### Task statement:
The whole listing below should be retyped exactly, without any images.

** Dataset section follows **

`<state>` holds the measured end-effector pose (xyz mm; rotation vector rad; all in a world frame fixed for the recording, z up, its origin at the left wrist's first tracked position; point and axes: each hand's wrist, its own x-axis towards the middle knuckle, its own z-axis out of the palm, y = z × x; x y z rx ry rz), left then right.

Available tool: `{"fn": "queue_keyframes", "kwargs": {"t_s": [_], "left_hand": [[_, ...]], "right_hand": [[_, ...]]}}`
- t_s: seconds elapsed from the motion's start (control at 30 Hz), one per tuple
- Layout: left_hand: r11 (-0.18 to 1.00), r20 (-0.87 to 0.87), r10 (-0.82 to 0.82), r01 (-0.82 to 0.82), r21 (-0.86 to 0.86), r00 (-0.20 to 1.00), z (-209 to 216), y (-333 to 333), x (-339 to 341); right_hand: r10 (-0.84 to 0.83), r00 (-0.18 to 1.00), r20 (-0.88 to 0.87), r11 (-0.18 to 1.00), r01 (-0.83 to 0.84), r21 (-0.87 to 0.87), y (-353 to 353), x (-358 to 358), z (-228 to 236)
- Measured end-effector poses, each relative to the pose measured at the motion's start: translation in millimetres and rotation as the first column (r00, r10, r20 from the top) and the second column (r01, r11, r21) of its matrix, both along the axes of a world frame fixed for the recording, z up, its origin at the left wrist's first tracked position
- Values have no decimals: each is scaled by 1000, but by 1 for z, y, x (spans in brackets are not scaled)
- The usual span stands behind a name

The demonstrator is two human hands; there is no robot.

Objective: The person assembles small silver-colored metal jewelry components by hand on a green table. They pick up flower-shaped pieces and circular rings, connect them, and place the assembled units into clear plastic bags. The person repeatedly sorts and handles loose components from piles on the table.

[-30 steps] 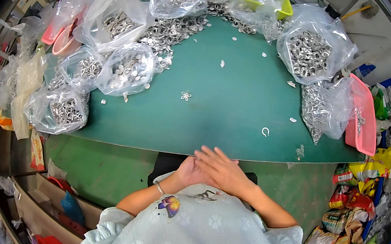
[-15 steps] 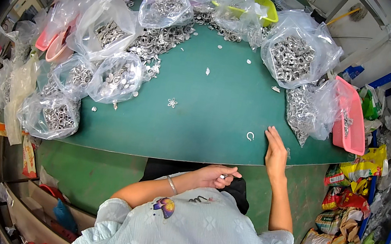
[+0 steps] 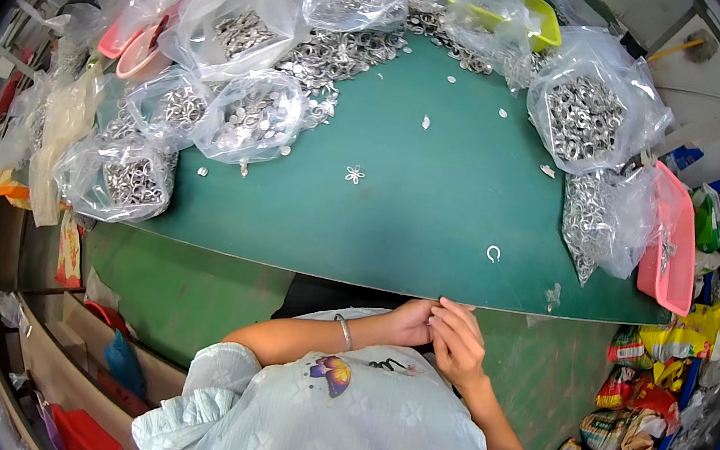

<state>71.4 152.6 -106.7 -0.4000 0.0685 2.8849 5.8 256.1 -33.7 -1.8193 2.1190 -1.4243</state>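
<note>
My left hand and my right hand meet just below the table's near edge, in front of my body. The fingers of both are closed and their tips come together. Whatever they hold, if anything, is too small or hidden to make out. A silver open ring lies on the green table, a little beyond my right hand. Farther left on the same surface is a silver flower-shaped piece.
Clear plastic bags of small metal parts crowd the left side, beside a loose heap. At right stand a large filled bag, a smaller bag and a pink basket. A lime tray sits at the back.
My right hand has left the tabletop, moving left and toward me to join my left hand. The view has shifted, so the table's contents appear farther right.
</note>
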Motion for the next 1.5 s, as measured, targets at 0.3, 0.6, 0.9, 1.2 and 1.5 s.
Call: {"fn": "queue_keyframes", "kwargs": {"t_s": [0.3,0.6,0.9,1.2,1.5], "left_hand": [[970,260,17,48,-239,965,26,-46,47],[994,21,75,-77,79,997,18,-50,69],[991,80,-21,31,-133,997,-10,-46,73],[890,86,228,-171,-424,970,109,-104,105],[744,273,659,-662,-94,701,139,-130,97]], "right_hand": [[5,979,-202,949,59,309,-205,-101,16],[402,901,-166,747,-218,627,-100,-16,44],[478,875,75,845,-481,231,-49,11,27],[31,729,684,986,-137,100,-107,6,34],[351,903,247,922,-379,76,-273,10,74]]}}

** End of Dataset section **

### Answer below:
`<state>` holds the measured end-effector pose (xyz mm; rotation vector rad; all in a world frame fixed for the recording, z up, its origin at the left wrist's first tracked position; point and axes: each hand's wrist, its own x-axis towards the middle knuckle, its own z-axis out of the palm, y = z × x; x y z rx ry rz), left then right.

Available tool: `{"fn": "queue_keyframes", "kwargs": {"t_s": [_], "left_hand": [[_, ...]], "right_hand": [[_, ...]]}}`
- t_s: seconds elapsed from the motion's start (control at 30 Hz), one per tuple
- Layout: left_hand: r11 (-0.18 to 1.00), r20 (-0.87 to 0.87), r10 (-0.82 to 0.82), r01 (-0.82 to 0.82), r21 (-0.86 to 0.86), r00 (-0.20 to 1.00), z (-209 to 216), y (-333 to 333), x (-339 to 341); right_hand: r10 (-0.84 to 0.83), r00 (-0.18 to 1.00), r20 (-0.88 to 0.87), r11 (-0.18 to 1.00), r01 (-0.83 to 0.84), r21 (-0.87 to 0.87), y (-353 to 353), x (-358 to 358), z (-228 to 236)
- Measured end-effector poses, each relative to the pose measured at the motion's start: translation in millimetres and rotation as the first column (r00, r10, r20 from the top) and the second column (r01, r11, r21) of its matrix, both along the axes of a world frame fixed for the recording, z up, its origin at the left wrist's first tracked position
- Values have no decimals: each is scaled by 1000, but by 1 for z, y, x (spans in brackets are not scaled)
- The usual span stands behind a name

The demonstrator is two human hands; there is no robot.

Objective: The person assembles small silver-colored metal jewelry components by hand on a green table. They pick up flower-shaped pieces and circular rings, connect them, and place the assembled units into clear plastic bags. The person repeatedly sorts and handles loose components from piles on the table.

[-30 steps] 
[-15 steps] 
[+0 steps] 

<state>71.4 152.6 -106.7 -0.4000 0.0685 2.8849 5.8 256.1 -33.7 -1.8193 2.1190 -1.4243</state>
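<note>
My left hand and my right hand meet just below the table's near edge, in front of my body. The fingers of both are closed and their tips come together. Whatever they hold, if anything, is too small or hidden to make out. A silver open ring lies on the green table, a little beyond my right hand. Farther left on the same surface is a silver flower-shaped piece.
Clear plastic bags of small metal parts crowd the left side, beside a loose heap. At right stand a large filled bag, a smaller bag and a pink basket. A lime tray sits at the back.
My right hand has left the tabletop, moving left and toward me to join my left hand. The view has shifted, so the table's contents appear farther right.
</note>
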Motion for the next 1.5 s, as measured, targets at 0.3, 0.6, 0.9, 1.2 and 1.5 s.
Call: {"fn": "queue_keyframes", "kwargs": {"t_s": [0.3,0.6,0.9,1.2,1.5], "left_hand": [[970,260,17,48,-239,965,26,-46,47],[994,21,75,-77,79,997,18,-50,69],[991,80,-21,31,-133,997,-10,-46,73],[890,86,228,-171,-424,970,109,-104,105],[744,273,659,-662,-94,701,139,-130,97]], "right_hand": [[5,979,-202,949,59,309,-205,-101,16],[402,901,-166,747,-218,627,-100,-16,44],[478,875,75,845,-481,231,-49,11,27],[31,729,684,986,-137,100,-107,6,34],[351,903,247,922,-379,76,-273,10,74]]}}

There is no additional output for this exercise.